There is very little justification for unexpected loss anymore. Those days are over. It’s as simple as that.
It’s an unfortunate fact of business that customers will always leave. Markets will always shift. But losing a contract without warning is increasingly a sign of a missed insight, not a missing insight.
Clientshare’s direction reinforces this shift. By analysing what is said in reviews, tracking actions, identifying themes and surfacing risk early, organisations can avoid the blind spots that once led to sudden churn.
There is very little justification for unexpected loss anymore. Those days are over. It’s as simple as that.

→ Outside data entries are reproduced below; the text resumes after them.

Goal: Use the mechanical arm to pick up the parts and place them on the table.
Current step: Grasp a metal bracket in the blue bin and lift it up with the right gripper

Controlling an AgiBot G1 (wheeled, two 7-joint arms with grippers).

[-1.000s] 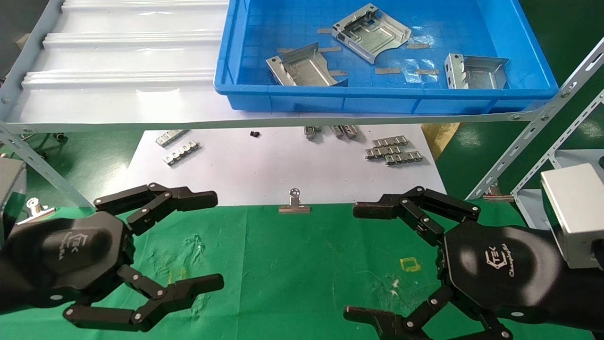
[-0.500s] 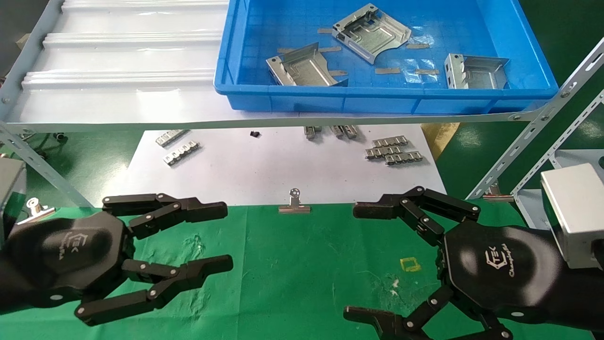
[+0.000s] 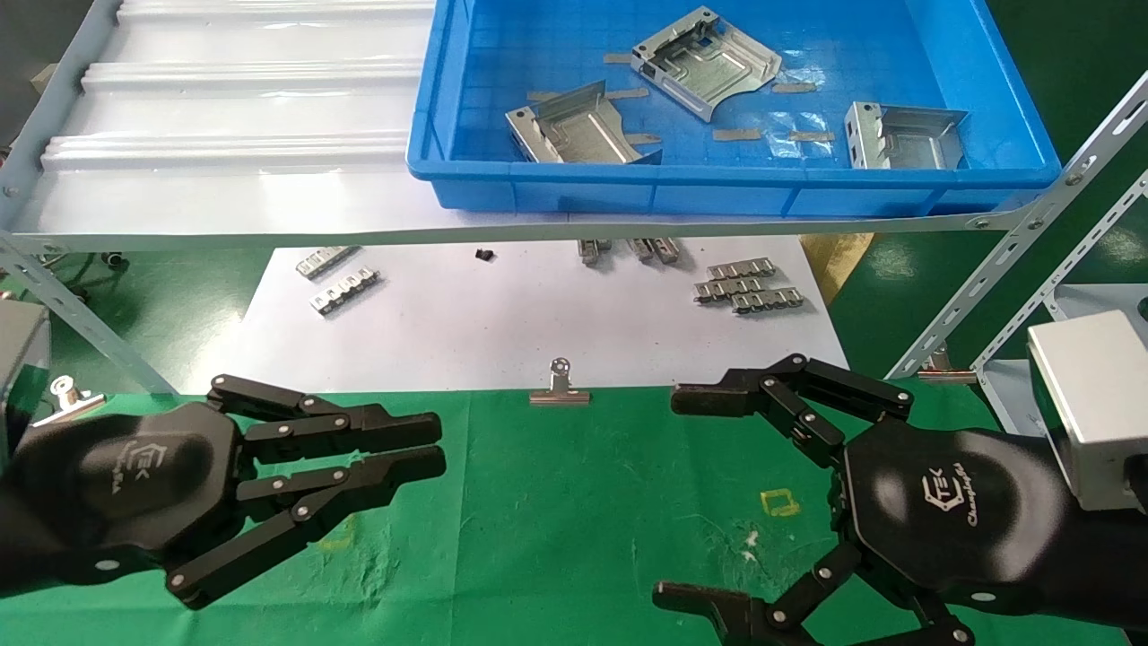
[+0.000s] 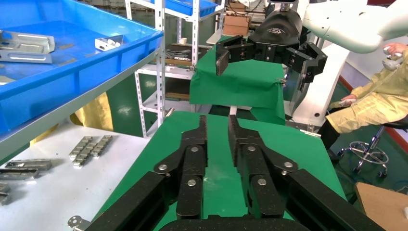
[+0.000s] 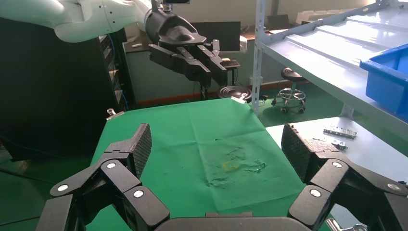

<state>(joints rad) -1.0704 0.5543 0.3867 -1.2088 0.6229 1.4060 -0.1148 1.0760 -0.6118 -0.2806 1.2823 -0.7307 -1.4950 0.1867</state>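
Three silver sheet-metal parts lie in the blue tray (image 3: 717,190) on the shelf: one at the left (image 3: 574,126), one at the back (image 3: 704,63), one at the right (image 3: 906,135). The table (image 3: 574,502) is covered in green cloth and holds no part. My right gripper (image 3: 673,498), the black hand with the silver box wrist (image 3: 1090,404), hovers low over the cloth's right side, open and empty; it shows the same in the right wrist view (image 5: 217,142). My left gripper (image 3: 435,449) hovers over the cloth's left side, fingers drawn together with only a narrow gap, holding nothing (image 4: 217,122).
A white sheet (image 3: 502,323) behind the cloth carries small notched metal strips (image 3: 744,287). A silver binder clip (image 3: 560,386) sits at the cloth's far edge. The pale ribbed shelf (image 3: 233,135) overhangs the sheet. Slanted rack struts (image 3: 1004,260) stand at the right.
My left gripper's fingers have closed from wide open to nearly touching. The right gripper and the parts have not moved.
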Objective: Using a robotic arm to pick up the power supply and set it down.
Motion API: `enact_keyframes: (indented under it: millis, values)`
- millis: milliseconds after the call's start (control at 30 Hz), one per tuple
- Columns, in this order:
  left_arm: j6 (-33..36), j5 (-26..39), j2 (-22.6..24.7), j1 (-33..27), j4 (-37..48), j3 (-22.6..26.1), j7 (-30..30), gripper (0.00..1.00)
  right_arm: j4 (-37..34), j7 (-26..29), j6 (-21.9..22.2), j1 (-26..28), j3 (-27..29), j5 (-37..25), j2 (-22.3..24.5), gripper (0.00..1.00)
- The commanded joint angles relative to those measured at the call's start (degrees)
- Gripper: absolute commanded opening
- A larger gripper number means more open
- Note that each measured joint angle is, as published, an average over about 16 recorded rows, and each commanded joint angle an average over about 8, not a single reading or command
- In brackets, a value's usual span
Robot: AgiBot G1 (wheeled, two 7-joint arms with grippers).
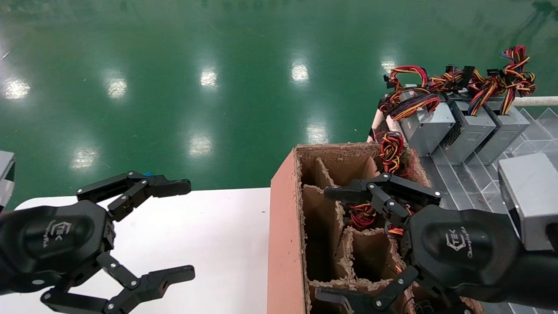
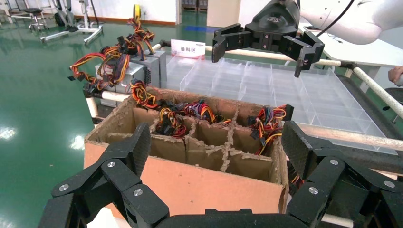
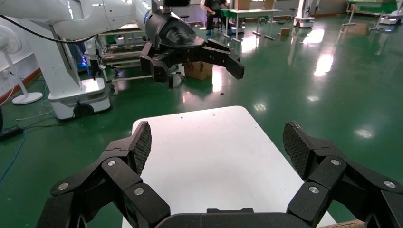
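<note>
Three grey power supplies stand in a row on a clear tray at the back right. The middle power supply (image 1: 467,127) shows a dotted vent grille and carries a red-yellow-black wire bundle (image 1: 484,87). My right gripper (image 1: 327,244), on the robotic arm with a silver block at its wrist, hovers open over the cardboard box (image 1: 285,226) with nothing between its fingers. In the left wrist view the right gripper (image 2: 261,54) hangs above the box (image 2: 190,180), and the grey supplies (image 2: 154,66) stand behind it. My left gripper (image 1: 187,230) is open over the white table (image 1: 218,244).
The cardboard box has divided compartments, and several hold wire bundles (image 1: 362,216); others look dark and empty. The clear tray (image 1: 471,183) with square cells lies right of the box, edged by a pale rail (image 1: 536,101). Green floor surrounds the table.
</note>
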Motion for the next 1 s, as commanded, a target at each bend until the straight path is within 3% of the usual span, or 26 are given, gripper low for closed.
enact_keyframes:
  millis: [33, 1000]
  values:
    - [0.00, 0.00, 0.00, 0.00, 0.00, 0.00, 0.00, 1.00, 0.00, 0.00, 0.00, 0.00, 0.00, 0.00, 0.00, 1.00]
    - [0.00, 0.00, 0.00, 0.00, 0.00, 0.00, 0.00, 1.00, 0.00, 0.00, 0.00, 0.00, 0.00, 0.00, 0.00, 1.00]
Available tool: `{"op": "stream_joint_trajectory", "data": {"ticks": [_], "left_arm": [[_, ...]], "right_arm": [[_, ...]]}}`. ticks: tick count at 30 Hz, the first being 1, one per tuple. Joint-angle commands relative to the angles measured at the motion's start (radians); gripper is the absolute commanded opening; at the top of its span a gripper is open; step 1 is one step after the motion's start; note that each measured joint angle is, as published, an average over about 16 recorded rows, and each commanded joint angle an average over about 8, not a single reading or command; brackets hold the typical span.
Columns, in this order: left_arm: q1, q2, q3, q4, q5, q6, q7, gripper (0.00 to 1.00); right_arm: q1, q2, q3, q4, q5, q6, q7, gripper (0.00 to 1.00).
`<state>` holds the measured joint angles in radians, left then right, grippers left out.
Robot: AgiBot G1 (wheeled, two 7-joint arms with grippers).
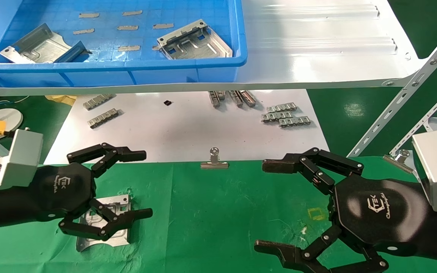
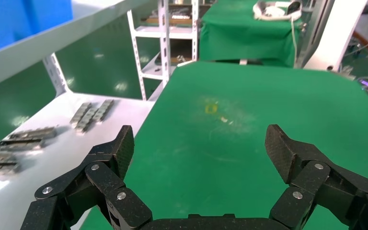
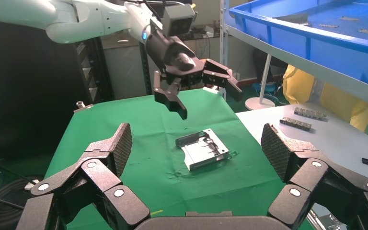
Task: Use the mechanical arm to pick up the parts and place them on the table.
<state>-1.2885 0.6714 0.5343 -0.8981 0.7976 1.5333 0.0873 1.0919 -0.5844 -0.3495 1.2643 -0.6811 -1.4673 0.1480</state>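
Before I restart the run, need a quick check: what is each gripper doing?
Left gripper: open, empty, above the part lying on the table.
Right gripper: open, empty.

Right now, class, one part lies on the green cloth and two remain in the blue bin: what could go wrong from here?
1. The left gripper hangs open directly above the placed part; a low sweep might drag it or the wrinkled table cloth.
2. The remaining parts sit inside the walled blue bin on a raised shelf; fingers could clip the rim.
3. One binned part leans tilted, so a grasp may slip.
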Motion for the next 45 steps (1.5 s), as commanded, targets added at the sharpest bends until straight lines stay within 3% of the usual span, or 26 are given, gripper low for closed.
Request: {"op": "stream_joint_trajectory", "data": {"ticks": [1, 24, 45], "left_arm": [[0.019, -0.005, -0.022, -0.034, -0.006, -0.003, -0.024, 1.00], [0.220, -0.062, -0.262, -0.398, -0.069, -0.038, -0.279, 1.00], [0.218, -0.062, -0.259, -0.393, -0.070, -0.039, -0.277, 1.00]], "right_arm": [[0.000, 0.000, 0.000, 0.000, 0.000, 0.000, 0.000, 1.00], [0.000, 0.000, 0.000, 0.000, 0.000, 0.000, 0.000, 1.00], [0.000, 0.000, 0.000, 0.000, 0.000, 0.000, 0.000, 1.00]]}}
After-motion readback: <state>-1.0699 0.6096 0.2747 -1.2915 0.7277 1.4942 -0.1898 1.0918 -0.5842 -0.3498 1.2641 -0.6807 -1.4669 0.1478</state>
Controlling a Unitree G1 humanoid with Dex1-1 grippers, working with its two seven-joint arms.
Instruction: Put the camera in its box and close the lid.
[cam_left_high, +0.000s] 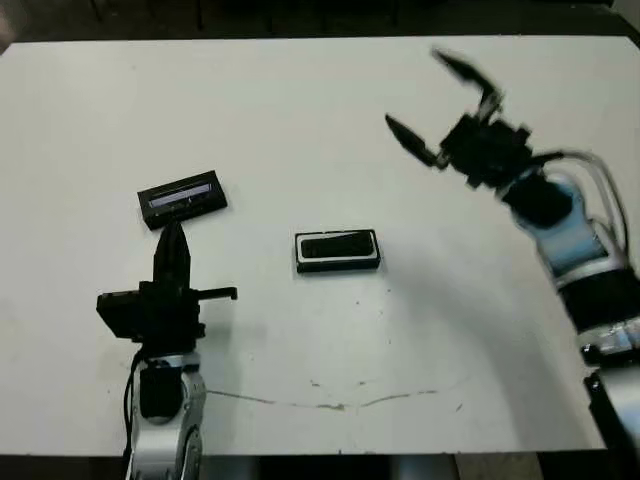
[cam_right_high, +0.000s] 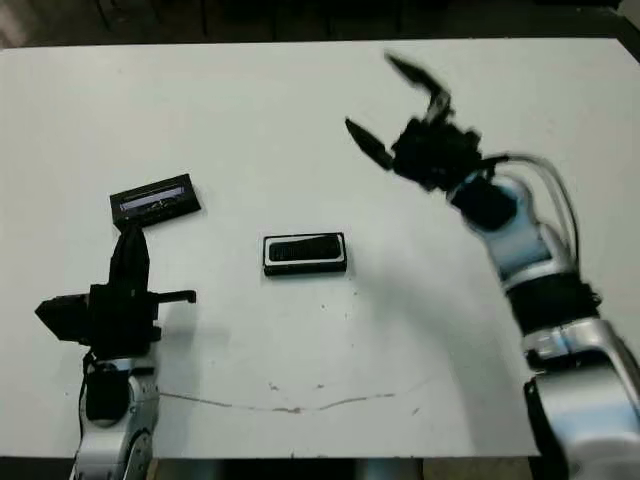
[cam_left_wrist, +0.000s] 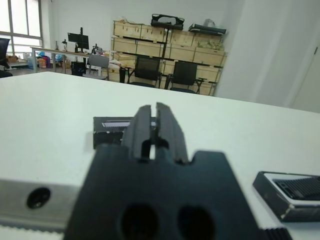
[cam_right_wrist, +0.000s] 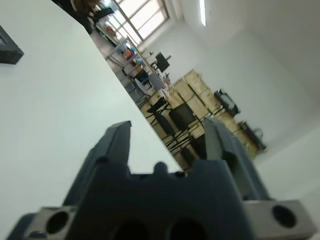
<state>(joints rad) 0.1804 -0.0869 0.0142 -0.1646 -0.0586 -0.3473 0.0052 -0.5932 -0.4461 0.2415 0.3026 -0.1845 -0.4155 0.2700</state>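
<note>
On the white worktop (cam_left_high: 300, 120), the left tool (cam_left_high: 172, 243) waits nearest, fingers pressed together and empty, pointing at the flat black lid with a pale strip (cam_left_high: 182, 197) just beyond it. The shallow black-rimmed box (cam_left_high: 337, 251) lies mid-worktop, seemingly already holding the slim black camera (cam_left_high: 336, 246). Farthest, the right tool (cam_left_high: 438, 105) hangs spread wide, empty, probably to leave room.

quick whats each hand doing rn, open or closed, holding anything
Left hand: closed, empty, just short of the lid.
Right hand: open, empty, raised over the table, away from the box.
</note>
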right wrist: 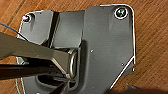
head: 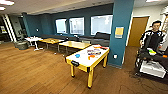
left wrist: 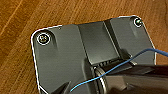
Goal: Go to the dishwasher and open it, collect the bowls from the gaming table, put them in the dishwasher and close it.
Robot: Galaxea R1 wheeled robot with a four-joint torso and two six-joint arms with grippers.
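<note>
Closest to the camera, just wood floor [head: 37, 72], nothing underfoot. Past that, gaming table [head: 86, 58] with a blue bowl [head: 77, 55] and an orange bowl [head: 91, 57] on its white top. Can't tell either claw's state, no dishwasher around. Could clip the near table corner driving in, or bump the person [head: 153, 35] right of the table. Beyond it, wood-topped tables [head: 75, 45].

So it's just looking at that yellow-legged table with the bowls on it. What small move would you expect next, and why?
Probably a short drive forward toward the gaming table. The blue bowl and the orange bowl sit on its white top, and a stretch of wood floor lies between the robot and the table. Both wrist cameras look down at floor, so the arms seem too far off to reach yet.
</note>
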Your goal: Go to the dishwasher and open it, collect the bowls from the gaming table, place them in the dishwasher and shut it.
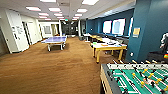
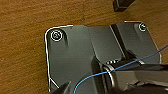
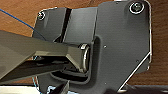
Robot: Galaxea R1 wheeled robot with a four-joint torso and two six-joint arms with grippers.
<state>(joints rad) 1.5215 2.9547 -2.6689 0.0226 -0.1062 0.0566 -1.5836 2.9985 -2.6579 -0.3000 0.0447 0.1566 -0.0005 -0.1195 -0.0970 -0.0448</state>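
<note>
The gaming table, with a white top and yellow frame and legs, stands ahead to the right by the blue wall. Small items lie on its top; no bowl can be made out among them. The dishwasher is out of view. Both wrist views look down past the robot's dark plate onto brown carpet. A dark tip of my left gripper and one of my right gripper show at the picture edges, too little to tell their state.
A wooden table-football table with a green field is close at the front right. A blue ping-pong table stands further off to the left. Wide brown carpet lies between them. A person is at the right edge.
</note>
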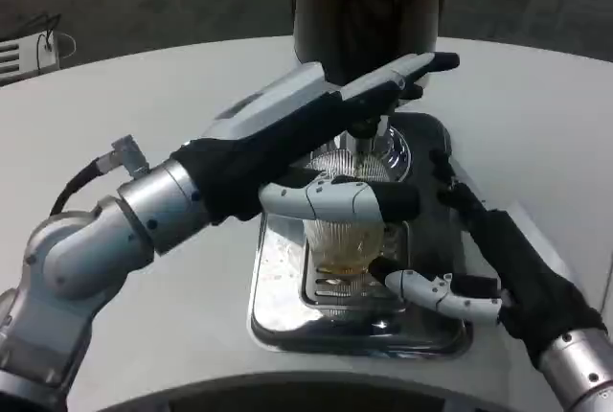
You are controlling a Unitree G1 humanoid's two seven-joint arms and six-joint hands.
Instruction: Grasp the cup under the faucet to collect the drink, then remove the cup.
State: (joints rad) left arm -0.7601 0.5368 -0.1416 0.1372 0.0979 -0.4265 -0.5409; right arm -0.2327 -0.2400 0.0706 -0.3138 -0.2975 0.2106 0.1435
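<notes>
The clear ribbed plastic cup (345,240), amber drink inside, stands on the shiny steel drip tray (278,302); I see my right hand (460,259) wrapped around it, my left hand (335,134) reaching above, fingers outstretched, holding nothing.

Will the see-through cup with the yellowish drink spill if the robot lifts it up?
Maybe. The clear ribbed plastic cup looks thin, so it might squash if squeezed hard. The amber drink low inside adds some weight and could slosh if tilted. The right hand touches only its lower side, so it may tip on the shiny metal drip tray.
</notes>
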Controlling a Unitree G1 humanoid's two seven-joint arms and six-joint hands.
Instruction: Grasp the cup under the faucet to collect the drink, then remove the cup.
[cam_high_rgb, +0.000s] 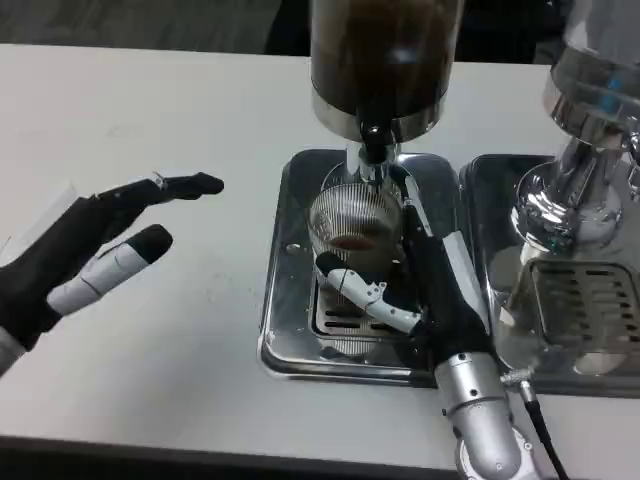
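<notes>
Over on your left, the left hand (85, 255) hovers above the table (180, 120), fingers apart, holding nothing, well away from the work. At centre, the cup (352, 222) stands upright on the drip tray (290, 340) under the faucet (372, 140), with your right hand (405, 285) wrapped around it, so that hand should lift it.
</notes>
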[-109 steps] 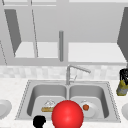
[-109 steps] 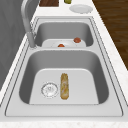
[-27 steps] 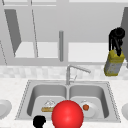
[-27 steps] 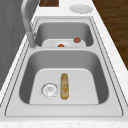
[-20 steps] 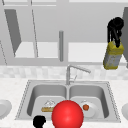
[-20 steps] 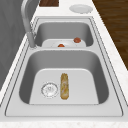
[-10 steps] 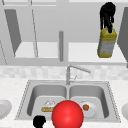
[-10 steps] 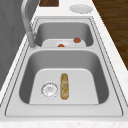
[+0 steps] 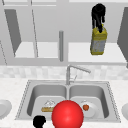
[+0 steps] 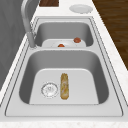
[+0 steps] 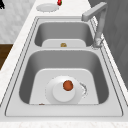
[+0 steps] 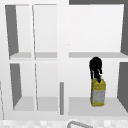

2026 will reward clarity & deliberate action
AI will not reward organisations that pursue every possibility at once. It will reward those that apply intelligence intentionally, to the processes that matter most.
I foresee that the organisations that succeed in 2026 will be those that:
- protect high-value customer relationships
- surface risk early
- elevate customer conversations
- act quickly on insight
- use AI to strengthen, not replace, the human relationship
Clientshare’s roadmap is built around these points, applying AI strategically to improve the outcomes that matter most: time, quality, risk and growth.
The technology is ready.
The need is clear.
And the value will come from execution.